→ Work to be completed
Look below for the line containing "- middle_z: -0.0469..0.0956" and the line containing "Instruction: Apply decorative"; repeat exactly those two lines and all lines between them, and nothing else.

→ Items from a data source
== Segment start ==

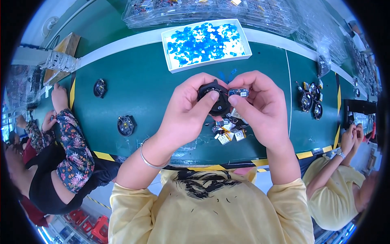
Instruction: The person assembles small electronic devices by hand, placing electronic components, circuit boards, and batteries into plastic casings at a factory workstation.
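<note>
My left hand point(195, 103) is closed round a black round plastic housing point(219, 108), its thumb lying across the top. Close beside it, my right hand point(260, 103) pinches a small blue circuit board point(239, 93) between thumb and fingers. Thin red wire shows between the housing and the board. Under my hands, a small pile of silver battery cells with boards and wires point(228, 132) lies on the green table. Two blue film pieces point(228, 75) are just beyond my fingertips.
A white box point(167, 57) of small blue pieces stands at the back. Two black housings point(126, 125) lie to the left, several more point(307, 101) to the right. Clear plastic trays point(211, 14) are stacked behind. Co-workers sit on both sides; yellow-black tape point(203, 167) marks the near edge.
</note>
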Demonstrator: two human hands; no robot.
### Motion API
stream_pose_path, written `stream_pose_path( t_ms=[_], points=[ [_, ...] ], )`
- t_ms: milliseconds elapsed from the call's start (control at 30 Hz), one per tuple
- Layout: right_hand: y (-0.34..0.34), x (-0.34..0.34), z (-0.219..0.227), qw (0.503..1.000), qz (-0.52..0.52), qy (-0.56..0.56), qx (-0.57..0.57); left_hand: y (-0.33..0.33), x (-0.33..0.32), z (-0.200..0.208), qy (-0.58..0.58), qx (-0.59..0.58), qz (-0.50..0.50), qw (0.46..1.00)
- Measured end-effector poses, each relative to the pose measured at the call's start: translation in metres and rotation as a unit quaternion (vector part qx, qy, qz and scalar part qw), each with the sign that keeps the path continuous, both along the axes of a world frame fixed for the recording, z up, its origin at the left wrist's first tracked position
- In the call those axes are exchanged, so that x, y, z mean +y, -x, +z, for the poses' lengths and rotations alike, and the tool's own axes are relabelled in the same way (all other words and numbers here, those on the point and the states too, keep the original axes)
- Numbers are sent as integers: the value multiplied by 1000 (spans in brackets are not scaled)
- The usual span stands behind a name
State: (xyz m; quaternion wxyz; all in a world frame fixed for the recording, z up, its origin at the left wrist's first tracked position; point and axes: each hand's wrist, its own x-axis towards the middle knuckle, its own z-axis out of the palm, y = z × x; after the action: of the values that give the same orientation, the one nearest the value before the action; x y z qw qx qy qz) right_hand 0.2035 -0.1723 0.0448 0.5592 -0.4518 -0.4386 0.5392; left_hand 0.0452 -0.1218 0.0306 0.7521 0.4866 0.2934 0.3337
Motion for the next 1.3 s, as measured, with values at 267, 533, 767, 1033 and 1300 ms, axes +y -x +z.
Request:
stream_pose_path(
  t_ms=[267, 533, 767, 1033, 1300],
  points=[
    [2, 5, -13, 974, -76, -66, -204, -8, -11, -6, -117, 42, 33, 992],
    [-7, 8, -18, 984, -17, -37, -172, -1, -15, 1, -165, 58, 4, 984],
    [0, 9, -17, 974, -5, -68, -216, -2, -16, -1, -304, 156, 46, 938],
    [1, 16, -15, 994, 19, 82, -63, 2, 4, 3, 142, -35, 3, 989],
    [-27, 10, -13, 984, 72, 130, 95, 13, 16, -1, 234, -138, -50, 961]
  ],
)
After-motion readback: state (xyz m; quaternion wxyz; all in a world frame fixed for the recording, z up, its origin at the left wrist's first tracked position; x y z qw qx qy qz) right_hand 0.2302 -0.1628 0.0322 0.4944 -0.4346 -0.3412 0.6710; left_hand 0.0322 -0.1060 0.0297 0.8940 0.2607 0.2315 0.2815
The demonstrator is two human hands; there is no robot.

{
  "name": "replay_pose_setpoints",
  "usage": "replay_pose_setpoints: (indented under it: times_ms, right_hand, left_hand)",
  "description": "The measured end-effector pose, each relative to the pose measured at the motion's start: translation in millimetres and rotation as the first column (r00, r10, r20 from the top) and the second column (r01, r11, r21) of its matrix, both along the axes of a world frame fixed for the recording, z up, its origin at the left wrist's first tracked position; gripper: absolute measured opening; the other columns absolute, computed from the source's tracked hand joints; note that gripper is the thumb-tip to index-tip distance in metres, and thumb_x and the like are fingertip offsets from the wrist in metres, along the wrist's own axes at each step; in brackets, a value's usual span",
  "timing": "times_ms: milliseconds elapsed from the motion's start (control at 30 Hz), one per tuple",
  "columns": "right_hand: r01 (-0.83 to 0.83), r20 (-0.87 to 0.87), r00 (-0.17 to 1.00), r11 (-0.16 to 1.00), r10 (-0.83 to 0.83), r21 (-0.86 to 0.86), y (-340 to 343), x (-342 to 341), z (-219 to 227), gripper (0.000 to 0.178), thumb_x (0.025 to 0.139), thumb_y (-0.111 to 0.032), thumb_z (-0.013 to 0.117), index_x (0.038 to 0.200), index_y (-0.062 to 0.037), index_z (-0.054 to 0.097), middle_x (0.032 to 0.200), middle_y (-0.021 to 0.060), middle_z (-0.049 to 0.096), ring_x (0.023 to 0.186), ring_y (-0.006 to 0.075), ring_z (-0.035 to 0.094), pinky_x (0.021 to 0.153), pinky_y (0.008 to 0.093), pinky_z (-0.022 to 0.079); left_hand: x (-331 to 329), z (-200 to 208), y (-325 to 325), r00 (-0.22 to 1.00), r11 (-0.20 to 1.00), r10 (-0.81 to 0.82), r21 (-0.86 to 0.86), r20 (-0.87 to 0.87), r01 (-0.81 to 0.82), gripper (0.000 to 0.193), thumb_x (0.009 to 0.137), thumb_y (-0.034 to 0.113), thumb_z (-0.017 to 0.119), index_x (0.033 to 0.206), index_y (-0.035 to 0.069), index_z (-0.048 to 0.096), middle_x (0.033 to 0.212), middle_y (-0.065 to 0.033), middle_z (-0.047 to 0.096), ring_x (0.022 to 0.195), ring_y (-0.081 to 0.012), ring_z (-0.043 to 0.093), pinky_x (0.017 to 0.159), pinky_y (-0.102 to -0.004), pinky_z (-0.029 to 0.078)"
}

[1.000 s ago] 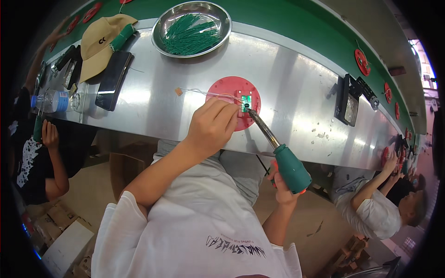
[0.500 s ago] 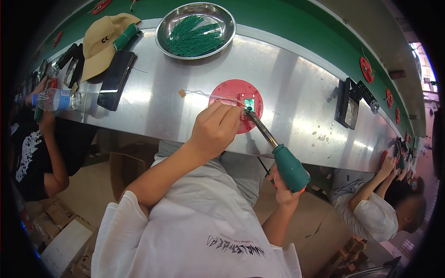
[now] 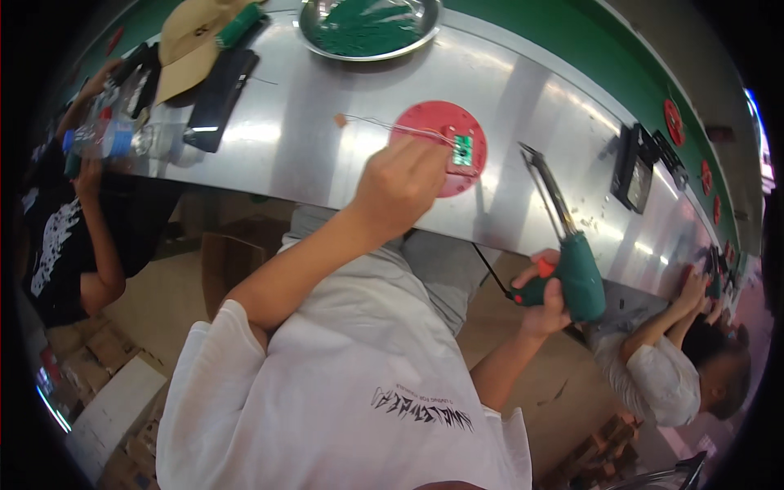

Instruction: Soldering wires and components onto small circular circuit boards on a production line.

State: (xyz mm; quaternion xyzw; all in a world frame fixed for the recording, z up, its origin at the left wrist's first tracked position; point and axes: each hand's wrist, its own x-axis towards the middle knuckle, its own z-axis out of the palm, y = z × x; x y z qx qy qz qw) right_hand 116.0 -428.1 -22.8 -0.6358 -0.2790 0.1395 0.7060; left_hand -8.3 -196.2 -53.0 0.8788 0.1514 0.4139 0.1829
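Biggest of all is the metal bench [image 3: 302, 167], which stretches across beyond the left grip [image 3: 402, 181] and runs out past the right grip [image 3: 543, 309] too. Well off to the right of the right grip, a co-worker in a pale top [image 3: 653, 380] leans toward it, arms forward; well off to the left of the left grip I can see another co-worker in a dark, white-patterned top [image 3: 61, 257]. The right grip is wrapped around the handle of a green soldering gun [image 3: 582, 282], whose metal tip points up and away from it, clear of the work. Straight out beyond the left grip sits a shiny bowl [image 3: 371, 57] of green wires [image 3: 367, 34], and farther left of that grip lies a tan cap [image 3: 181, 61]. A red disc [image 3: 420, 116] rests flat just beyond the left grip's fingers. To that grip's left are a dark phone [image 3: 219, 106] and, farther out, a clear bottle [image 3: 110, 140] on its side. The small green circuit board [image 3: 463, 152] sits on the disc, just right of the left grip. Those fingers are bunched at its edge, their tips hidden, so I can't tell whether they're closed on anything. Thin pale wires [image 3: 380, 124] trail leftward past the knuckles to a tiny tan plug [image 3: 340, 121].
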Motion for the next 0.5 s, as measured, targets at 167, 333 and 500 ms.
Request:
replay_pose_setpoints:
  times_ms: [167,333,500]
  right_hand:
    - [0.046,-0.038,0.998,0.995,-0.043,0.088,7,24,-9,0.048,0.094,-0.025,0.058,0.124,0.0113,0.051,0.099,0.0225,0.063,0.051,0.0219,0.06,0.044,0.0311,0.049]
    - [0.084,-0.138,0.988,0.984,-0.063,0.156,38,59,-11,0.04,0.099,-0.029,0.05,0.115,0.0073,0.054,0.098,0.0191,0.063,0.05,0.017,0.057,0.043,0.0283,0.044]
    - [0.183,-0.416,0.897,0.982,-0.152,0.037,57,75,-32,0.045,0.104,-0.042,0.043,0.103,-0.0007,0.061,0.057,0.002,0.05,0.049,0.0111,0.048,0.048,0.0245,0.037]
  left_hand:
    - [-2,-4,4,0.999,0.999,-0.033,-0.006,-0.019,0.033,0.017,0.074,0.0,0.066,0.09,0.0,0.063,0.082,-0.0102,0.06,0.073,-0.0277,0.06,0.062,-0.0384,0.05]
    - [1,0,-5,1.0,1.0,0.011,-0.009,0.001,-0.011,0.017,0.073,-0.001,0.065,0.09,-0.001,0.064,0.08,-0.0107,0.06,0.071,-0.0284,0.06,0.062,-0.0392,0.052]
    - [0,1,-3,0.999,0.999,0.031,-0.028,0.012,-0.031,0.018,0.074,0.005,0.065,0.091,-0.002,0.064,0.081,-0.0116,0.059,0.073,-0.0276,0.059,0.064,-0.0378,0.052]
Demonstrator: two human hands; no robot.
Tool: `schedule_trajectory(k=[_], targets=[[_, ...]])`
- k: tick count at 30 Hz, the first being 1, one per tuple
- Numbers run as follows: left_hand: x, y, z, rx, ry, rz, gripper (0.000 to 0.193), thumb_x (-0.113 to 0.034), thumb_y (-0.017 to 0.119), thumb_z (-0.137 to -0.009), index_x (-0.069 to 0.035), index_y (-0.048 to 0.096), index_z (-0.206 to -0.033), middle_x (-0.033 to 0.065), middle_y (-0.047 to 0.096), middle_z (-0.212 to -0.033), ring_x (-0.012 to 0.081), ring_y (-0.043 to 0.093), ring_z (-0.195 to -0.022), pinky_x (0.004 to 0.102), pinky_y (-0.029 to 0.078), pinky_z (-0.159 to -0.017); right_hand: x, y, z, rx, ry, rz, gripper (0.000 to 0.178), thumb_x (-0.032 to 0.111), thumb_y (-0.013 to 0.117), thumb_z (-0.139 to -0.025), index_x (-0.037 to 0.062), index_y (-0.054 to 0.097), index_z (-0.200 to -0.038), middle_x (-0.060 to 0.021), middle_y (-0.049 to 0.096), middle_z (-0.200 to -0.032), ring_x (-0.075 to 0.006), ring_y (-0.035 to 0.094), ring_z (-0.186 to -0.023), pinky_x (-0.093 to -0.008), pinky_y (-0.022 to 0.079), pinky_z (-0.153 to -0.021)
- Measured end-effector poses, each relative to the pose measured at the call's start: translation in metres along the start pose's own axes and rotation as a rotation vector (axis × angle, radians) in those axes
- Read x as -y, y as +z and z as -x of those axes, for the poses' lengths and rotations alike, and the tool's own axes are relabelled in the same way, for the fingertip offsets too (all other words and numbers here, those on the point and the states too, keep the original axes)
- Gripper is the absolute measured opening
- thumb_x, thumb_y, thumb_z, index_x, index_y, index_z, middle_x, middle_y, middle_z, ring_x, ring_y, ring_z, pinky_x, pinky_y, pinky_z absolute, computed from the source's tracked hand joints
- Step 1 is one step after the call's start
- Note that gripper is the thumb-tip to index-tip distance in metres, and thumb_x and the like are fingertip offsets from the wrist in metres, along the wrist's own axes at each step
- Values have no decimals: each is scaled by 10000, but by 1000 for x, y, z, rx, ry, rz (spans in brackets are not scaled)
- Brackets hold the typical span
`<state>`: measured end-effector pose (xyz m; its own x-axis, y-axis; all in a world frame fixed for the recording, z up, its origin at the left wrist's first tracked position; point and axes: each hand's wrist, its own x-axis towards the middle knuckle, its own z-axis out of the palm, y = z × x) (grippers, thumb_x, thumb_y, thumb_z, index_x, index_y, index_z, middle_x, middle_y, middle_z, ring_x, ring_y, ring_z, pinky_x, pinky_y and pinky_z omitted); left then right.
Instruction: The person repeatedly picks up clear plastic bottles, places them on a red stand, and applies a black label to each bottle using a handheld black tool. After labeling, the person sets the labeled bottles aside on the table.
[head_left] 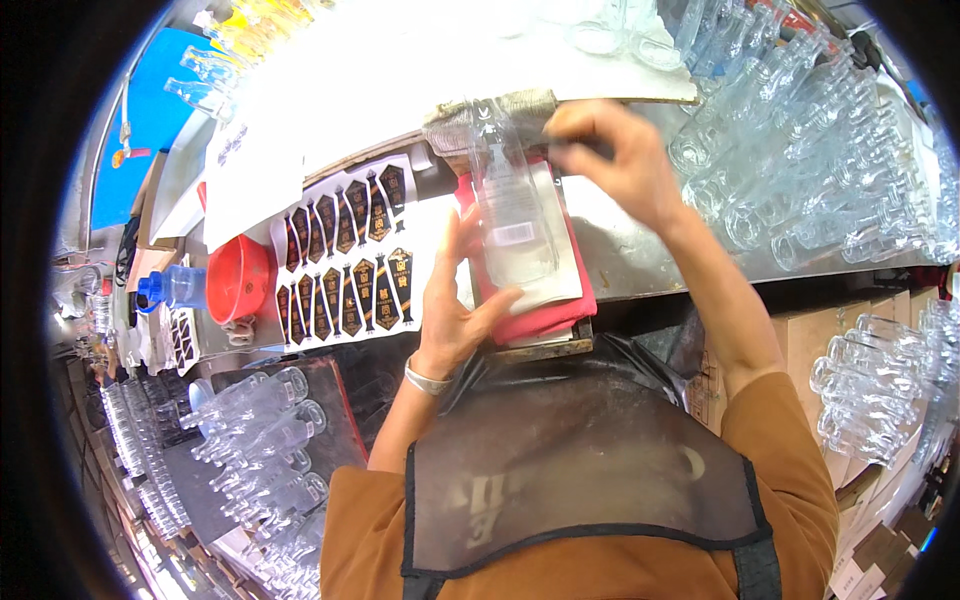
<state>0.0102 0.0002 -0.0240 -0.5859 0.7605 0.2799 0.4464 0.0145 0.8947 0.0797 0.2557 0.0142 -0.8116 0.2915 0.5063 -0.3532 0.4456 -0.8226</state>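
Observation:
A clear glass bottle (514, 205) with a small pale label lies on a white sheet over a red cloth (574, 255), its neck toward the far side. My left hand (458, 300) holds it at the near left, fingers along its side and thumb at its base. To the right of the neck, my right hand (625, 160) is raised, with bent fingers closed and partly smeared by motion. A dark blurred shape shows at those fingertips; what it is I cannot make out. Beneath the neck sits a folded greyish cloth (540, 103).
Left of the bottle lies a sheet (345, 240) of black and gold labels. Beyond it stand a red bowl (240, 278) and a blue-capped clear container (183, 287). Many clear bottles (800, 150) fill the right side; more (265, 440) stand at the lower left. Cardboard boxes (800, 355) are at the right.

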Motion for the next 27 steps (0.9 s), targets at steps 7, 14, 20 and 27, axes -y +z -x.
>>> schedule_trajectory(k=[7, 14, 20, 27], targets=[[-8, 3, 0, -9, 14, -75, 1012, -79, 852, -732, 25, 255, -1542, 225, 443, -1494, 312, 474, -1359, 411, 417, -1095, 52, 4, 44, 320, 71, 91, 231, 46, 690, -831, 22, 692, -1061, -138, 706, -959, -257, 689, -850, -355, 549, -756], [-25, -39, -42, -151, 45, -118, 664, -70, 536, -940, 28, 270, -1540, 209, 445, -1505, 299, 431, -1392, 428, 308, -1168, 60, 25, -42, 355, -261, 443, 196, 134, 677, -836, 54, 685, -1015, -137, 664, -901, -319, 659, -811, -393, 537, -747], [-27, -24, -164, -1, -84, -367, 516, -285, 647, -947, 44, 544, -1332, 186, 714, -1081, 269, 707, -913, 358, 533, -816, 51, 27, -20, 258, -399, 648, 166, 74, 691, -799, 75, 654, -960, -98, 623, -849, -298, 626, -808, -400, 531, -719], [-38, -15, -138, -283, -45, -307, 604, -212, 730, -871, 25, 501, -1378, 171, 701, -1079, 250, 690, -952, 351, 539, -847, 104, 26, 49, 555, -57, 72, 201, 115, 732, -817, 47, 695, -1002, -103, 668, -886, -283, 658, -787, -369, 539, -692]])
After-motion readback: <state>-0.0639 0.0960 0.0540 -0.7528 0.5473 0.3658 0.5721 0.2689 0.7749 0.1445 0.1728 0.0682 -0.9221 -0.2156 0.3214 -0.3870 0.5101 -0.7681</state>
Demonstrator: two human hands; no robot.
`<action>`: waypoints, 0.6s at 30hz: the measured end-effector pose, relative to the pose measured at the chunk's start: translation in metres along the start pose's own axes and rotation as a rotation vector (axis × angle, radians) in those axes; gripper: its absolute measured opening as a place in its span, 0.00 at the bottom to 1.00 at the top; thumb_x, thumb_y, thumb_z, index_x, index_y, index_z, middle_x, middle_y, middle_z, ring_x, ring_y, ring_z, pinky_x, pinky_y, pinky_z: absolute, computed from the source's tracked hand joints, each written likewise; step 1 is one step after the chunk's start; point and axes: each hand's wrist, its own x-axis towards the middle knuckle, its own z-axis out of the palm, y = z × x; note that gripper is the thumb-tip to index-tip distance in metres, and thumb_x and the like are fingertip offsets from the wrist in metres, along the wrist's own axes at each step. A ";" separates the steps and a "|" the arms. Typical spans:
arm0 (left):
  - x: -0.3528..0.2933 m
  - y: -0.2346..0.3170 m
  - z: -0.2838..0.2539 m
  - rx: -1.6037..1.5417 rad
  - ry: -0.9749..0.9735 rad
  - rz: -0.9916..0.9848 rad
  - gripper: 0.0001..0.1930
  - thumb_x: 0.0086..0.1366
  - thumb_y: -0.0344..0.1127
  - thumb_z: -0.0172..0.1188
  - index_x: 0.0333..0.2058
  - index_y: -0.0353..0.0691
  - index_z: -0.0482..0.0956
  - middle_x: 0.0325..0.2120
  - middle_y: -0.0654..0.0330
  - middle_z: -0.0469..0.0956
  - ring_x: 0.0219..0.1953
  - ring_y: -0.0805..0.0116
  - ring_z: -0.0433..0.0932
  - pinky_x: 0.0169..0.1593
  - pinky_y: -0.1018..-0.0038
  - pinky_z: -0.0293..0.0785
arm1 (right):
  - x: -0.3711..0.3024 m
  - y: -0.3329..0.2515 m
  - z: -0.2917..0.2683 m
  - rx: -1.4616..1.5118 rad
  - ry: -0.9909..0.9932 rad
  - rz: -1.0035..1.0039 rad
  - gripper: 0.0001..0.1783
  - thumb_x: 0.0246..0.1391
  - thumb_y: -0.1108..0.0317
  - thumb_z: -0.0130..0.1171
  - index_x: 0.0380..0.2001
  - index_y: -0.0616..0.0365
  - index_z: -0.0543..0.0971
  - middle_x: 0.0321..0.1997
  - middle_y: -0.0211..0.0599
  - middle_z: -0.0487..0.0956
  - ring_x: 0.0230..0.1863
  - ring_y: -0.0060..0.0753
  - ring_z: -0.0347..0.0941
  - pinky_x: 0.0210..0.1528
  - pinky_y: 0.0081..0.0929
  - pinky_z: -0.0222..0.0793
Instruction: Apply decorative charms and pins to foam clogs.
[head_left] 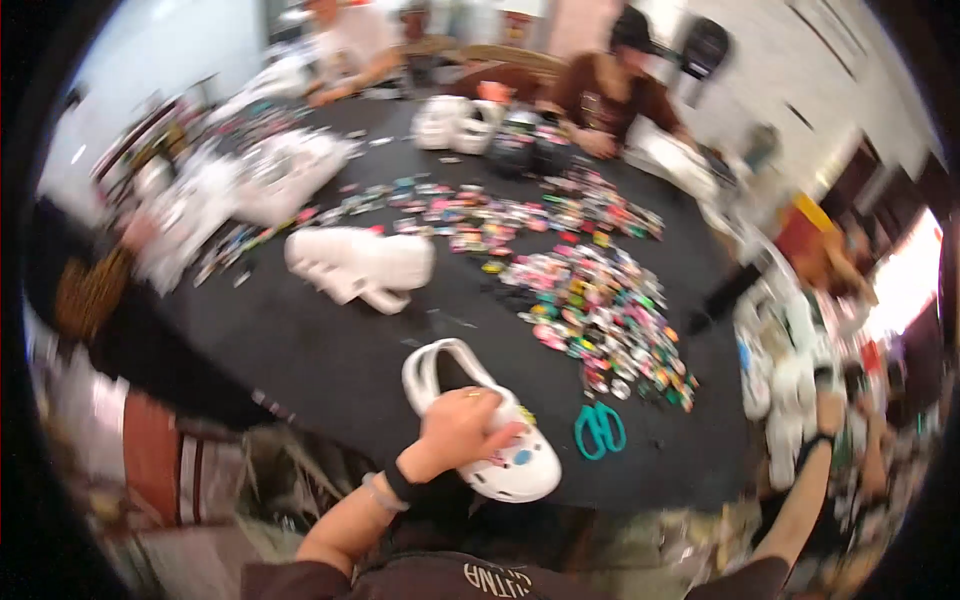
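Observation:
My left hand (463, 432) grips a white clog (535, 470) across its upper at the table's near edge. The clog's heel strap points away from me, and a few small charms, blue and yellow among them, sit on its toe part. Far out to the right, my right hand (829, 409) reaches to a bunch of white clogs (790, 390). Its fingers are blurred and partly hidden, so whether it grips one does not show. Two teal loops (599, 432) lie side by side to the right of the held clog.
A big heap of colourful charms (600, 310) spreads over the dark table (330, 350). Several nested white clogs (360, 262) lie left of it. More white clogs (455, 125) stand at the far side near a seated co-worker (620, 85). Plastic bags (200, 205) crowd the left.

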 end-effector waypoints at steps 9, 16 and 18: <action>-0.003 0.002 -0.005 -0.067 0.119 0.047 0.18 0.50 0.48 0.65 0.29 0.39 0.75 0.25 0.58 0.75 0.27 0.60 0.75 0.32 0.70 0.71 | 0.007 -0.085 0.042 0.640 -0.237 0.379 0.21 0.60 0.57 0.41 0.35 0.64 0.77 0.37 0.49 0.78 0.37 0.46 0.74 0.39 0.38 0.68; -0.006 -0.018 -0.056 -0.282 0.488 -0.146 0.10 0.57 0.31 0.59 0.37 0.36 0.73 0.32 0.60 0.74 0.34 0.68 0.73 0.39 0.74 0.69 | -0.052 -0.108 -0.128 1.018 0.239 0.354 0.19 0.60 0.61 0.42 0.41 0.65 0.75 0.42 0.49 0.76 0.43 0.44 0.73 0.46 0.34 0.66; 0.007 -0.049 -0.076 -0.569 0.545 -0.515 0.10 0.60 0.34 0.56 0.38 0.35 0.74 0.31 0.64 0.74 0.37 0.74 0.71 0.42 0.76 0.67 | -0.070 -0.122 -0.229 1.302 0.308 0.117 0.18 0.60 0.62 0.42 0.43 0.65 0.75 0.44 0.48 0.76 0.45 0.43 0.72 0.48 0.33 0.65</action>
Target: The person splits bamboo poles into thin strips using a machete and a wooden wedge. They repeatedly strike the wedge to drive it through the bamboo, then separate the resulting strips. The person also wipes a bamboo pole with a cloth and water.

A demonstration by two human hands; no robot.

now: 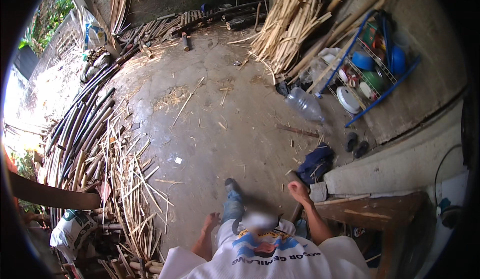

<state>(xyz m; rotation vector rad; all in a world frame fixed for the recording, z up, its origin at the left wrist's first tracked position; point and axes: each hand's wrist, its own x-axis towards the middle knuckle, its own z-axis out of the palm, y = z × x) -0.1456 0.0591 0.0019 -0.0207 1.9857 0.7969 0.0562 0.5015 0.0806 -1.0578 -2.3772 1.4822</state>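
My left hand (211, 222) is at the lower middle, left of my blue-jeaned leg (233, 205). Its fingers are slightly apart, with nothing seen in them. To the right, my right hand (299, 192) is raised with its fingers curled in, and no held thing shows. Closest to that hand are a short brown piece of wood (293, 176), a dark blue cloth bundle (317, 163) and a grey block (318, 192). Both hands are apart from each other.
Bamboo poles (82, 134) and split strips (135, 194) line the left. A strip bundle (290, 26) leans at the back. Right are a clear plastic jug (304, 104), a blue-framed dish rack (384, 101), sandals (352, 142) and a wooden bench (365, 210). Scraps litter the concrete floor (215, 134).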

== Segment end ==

→ Response to this task
  - middle_z: -0.0469..0.0956
  - ring_x: 0.0219..0.1953
  - ring_y: -0.0805..0.0116
  - ring_z: -0.0433..0.0932
  - pinky_x: 0.0169..0.1593
  - pinky_y: -0.1018..-0.0038
  - pinky_z: -0.0293..0.0785
arm1 (right):
  - x: -0.3711..0.3024 m
  - y: -0.3329..0.2515 m
  - z: -0.2917..0.2683 m
  - rx: -1.4616..1.5118 rad
  - ry: -0.9909..0.9932 rad
  - rz: -1.0035..1.0039 rad
  - gripper: 0.0001..0.1783
  - thumb_x: 0.0246..0.1391
  - thumb_y: -0.1108..0.0317
  - thumb_z: -0.0130..0.1171
  - index_x: 0.0380..0.2001
  - index_y: -0.0616..0.0365
  - index_z: -0.0543..0.0971
  - middle_x: 0.0321..0.1997
  - middle_y: -0.0211..0.0599
  - middle_z: -0.0487..0.0956
  - ring_x: 0.0230..0.1863
  - ring_y: -0.0060..0.0753
  - ring_z: -0.0347..0.0941
  - pinky_x: 0.0210..0.1528
  - pinky_y: 0.0081..0.0929
  - pinky_z: -0.0222..0.0793
Instruction: Apply decorative charms and pins to foam clogs.

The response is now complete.